-------- Material shown --------

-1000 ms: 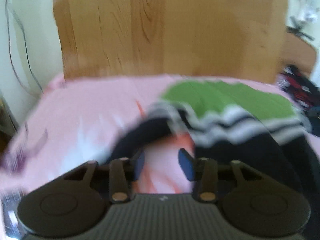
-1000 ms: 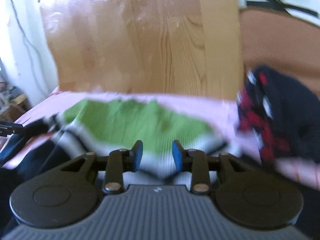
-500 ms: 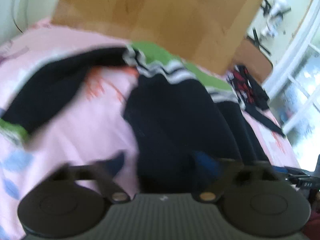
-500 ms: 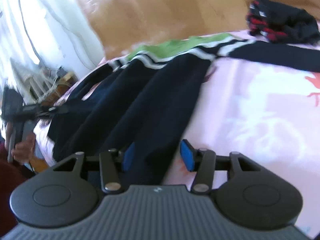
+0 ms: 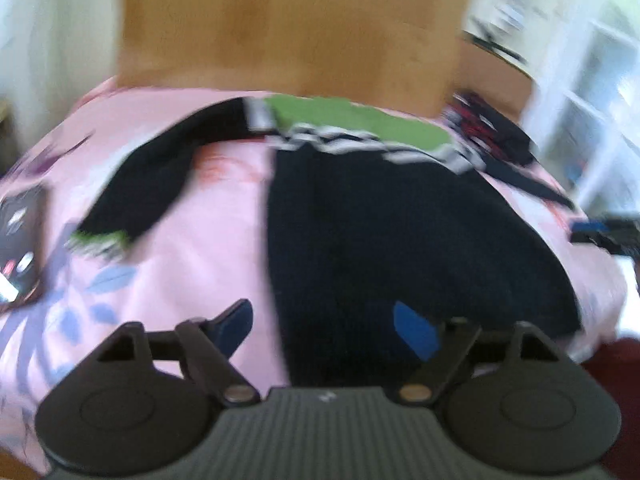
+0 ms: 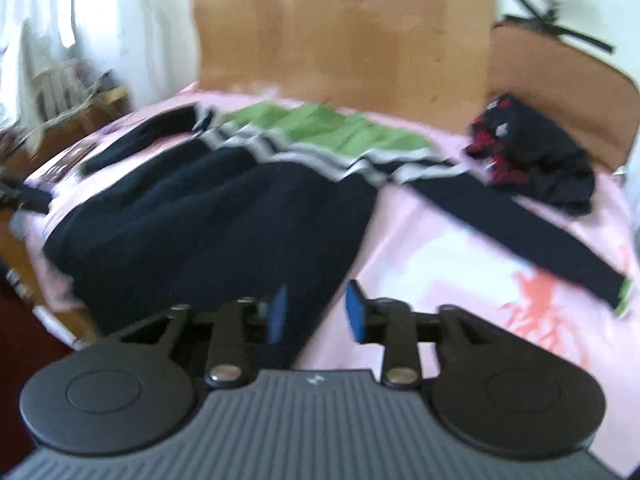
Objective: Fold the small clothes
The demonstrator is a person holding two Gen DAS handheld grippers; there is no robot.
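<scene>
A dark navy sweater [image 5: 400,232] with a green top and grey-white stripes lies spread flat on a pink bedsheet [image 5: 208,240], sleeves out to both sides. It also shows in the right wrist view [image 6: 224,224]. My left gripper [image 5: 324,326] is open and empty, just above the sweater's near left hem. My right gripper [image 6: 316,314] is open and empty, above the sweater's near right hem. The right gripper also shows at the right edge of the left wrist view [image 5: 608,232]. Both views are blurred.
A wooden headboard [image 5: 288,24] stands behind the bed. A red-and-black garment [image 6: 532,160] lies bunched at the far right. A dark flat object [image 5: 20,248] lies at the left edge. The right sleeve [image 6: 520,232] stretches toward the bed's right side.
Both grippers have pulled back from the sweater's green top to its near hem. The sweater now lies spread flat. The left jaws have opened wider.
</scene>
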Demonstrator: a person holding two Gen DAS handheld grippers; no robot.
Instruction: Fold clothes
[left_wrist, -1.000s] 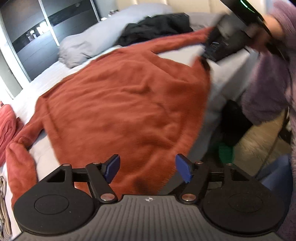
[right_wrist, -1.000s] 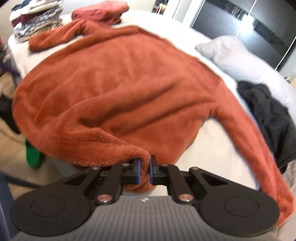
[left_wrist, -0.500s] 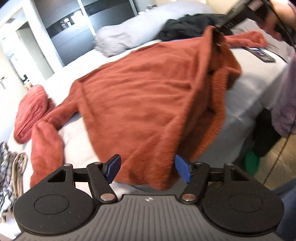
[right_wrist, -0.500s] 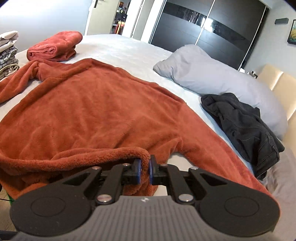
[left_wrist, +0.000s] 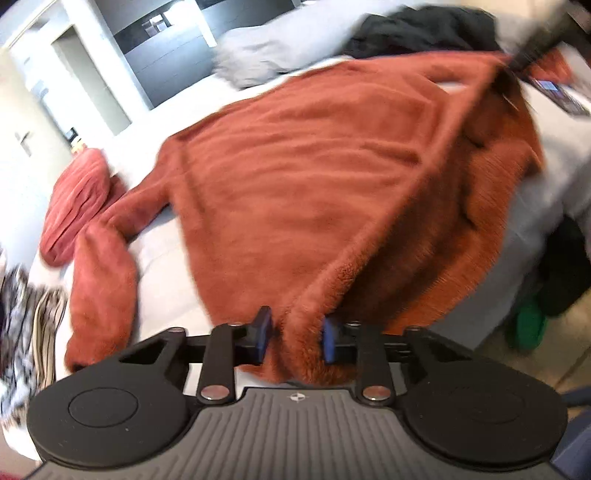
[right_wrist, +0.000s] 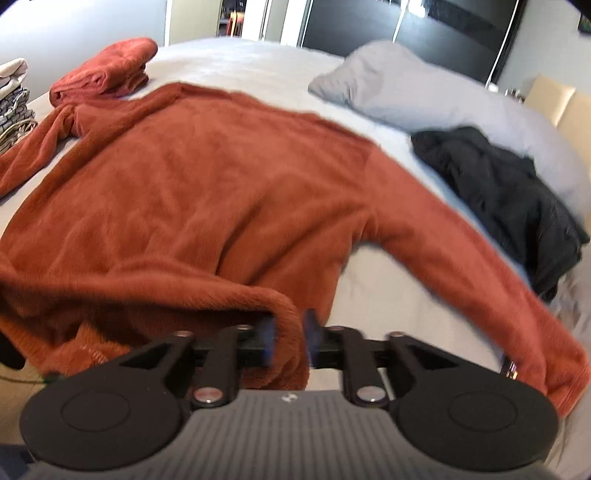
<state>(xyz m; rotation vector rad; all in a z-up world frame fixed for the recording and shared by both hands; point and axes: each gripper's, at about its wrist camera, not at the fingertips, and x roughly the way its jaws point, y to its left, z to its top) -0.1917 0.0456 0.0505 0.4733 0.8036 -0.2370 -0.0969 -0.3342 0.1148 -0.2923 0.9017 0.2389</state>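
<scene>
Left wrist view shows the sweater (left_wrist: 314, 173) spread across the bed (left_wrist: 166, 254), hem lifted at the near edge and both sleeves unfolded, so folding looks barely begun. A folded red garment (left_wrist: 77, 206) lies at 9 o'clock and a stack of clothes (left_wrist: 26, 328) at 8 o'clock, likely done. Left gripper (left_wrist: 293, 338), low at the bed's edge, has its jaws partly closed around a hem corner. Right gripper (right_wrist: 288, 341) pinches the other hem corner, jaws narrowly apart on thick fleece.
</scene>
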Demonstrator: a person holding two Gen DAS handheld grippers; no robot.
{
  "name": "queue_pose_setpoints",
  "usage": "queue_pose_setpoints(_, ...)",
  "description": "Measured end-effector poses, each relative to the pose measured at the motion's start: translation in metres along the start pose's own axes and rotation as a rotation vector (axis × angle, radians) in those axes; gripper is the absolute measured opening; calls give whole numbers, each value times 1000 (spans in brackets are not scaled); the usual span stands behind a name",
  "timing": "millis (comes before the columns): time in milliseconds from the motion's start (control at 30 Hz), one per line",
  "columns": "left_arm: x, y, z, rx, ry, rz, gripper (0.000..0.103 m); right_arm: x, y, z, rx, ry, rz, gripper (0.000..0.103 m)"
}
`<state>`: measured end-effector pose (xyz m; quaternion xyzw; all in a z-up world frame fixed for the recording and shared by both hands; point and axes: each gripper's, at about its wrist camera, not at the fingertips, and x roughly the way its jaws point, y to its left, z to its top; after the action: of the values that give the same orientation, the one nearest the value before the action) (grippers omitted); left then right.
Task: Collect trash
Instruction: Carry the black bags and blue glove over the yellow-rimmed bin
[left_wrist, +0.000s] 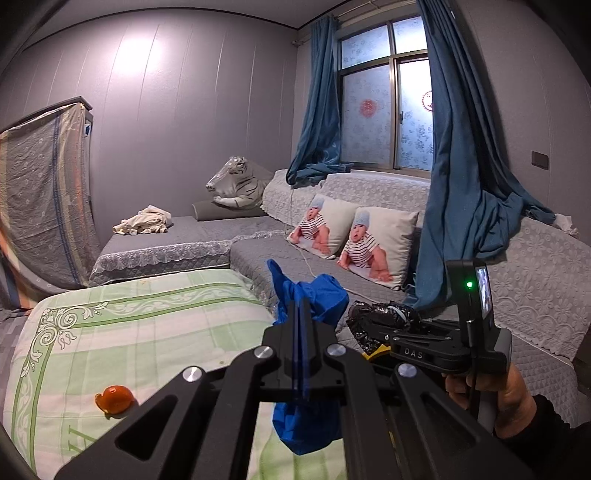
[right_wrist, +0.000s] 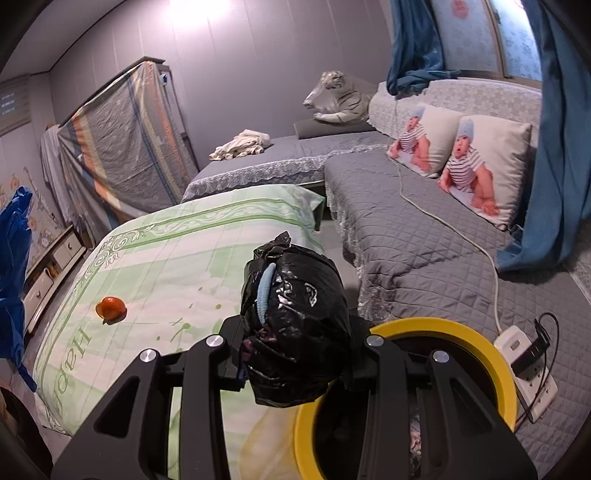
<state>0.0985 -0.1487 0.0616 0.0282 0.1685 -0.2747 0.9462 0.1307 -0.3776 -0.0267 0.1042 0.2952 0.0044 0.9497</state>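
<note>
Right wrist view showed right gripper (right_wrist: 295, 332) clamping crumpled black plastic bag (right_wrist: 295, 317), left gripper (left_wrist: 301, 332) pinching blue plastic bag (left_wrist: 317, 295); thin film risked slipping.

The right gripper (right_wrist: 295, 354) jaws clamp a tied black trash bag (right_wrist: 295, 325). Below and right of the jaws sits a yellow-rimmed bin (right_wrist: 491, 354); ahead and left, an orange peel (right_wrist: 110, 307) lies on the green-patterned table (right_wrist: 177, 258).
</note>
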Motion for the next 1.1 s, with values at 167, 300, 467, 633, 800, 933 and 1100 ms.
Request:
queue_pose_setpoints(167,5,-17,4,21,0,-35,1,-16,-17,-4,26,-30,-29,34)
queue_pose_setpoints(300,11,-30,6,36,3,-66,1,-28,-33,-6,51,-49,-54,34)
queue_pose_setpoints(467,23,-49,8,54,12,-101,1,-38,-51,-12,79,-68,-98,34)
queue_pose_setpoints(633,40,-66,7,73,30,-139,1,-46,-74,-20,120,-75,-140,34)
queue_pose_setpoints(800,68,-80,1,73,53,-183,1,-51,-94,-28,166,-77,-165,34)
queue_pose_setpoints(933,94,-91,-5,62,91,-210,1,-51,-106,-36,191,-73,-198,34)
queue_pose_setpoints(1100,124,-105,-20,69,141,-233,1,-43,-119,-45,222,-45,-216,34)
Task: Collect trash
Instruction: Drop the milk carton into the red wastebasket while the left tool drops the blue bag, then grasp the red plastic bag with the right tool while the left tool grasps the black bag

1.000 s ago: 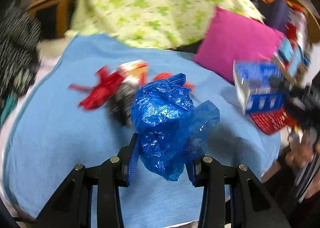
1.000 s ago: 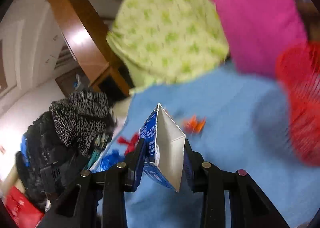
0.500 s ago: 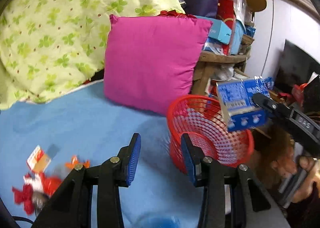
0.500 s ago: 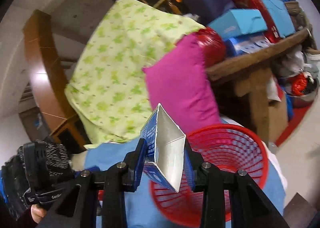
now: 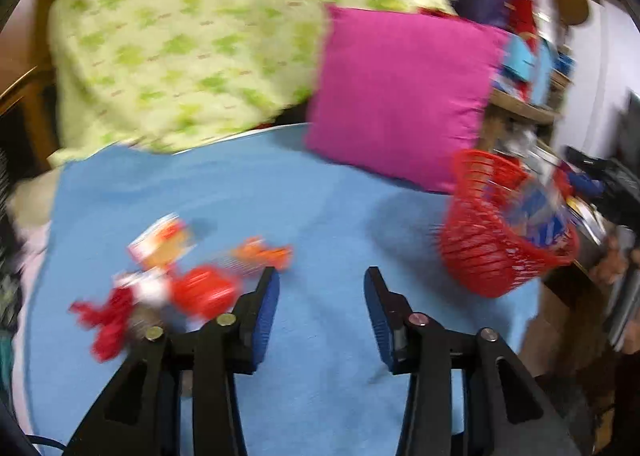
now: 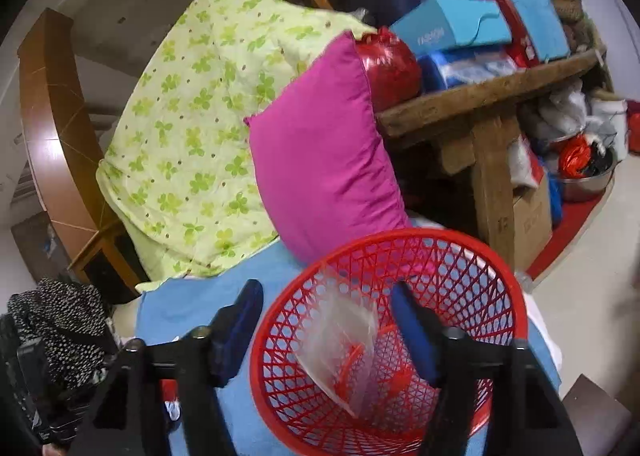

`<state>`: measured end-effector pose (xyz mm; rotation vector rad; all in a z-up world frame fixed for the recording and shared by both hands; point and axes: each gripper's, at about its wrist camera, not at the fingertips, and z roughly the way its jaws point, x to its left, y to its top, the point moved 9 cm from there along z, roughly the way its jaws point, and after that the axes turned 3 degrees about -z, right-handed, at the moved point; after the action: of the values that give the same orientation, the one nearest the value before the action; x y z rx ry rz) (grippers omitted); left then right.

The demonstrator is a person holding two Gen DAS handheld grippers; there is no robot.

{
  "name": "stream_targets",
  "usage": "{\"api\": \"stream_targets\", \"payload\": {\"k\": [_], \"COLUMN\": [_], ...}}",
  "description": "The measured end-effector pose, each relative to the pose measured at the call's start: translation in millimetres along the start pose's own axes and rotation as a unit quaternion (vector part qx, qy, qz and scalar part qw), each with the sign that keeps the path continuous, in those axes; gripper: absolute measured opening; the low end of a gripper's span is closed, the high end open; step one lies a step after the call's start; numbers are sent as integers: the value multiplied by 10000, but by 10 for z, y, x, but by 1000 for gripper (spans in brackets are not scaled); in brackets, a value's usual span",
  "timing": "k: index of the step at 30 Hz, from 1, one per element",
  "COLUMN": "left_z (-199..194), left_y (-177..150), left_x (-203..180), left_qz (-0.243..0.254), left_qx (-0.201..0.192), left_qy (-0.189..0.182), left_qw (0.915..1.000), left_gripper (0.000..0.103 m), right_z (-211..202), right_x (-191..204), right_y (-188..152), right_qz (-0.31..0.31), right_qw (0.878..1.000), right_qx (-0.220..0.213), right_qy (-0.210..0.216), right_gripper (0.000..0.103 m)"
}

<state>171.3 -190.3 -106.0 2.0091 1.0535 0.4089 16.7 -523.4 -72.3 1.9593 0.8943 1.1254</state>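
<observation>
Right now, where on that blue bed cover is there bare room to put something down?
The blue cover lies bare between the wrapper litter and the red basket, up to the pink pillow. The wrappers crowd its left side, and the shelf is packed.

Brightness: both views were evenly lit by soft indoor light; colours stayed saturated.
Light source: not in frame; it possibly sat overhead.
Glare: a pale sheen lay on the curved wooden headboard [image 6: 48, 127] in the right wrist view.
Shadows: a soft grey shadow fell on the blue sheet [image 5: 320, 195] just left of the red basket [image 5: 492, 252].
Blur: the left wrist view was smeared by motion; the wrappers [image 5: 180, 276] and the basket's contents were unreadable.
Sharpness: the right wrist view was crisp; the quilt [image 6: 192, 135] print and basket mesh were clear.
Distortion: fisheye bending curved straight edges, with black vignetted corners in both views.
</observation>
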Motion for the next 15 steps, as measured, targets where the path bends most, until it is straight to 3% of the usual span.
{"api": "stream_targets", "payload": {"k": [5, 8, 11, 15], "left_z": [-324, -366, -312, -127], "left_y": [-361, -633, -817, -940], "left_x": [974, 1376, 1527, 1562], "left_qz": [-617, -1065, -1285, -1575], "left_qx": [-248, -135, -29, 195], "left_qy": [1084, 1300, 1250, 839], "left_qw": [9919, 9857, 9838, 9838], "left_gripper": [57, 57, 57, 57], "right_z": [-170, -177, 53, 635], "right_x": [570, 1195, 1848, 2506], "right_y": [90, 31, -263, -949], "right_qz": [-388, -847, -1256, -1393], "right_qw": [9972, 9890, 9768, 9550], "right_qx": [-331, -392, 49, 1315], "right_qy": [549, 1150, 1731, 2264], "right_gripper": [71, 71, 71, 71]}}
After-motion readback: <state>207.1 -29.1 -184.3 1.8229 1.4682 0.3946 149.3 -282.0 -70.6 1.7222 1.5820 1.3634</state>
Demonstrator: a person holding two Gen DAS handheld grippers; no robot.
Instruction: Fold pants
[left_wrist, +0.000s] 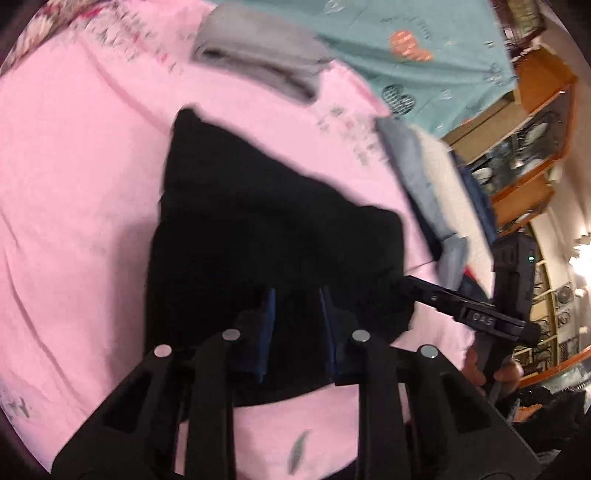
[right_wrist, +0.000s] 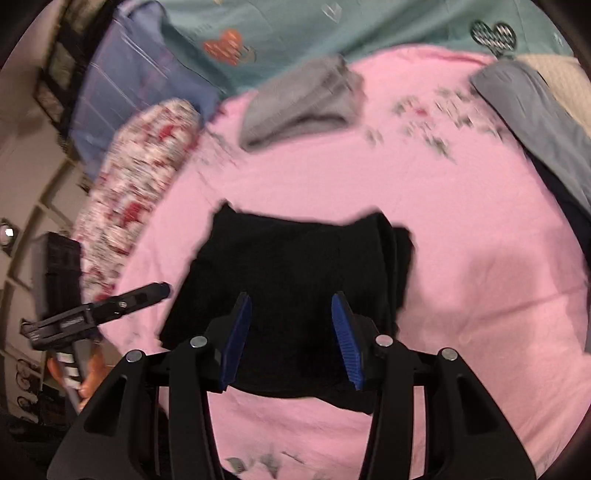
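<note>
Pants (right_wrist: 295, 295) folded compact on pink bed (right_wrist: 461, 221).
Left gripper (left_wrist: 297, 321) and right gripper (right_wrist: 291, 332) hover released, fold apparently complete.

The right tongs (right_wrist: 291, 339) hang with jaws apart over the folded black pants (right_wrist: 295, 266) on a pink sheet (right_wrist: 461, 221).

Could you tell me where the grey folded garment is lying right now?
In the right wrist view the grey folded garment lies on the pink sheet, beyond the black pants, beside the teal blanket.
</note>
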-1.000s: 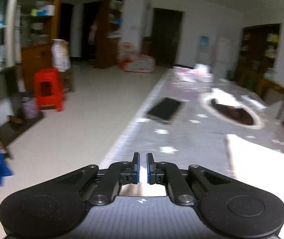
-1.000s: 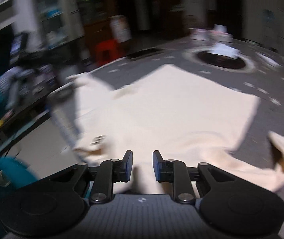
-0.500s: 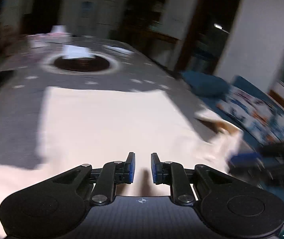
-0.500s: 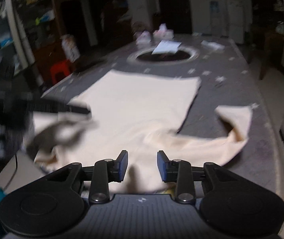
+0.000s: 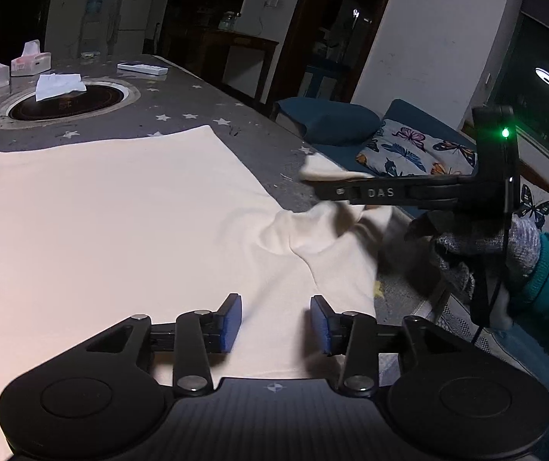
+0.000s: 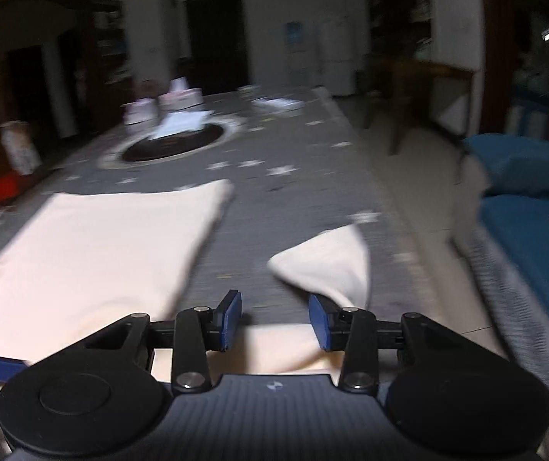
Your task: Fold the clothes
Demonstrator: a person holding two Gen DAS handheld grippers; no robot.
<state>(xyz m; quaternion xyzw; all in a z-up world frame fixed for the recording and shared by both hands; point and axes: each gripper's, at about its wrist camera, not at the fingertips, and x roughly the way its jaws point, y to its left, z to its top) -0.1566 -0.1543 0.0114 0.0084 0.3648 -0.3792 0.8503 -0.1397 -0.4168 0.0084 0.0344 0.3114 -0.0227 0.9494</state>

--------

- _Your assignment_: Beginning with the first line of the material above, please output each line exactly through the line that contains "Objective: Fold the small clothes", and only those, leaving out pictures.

- _Worked solution_:
-1000 ms: 
-1000 ms: 
-500 ms: 
-500 ms: 
+0 ms: 
+0 ms: 
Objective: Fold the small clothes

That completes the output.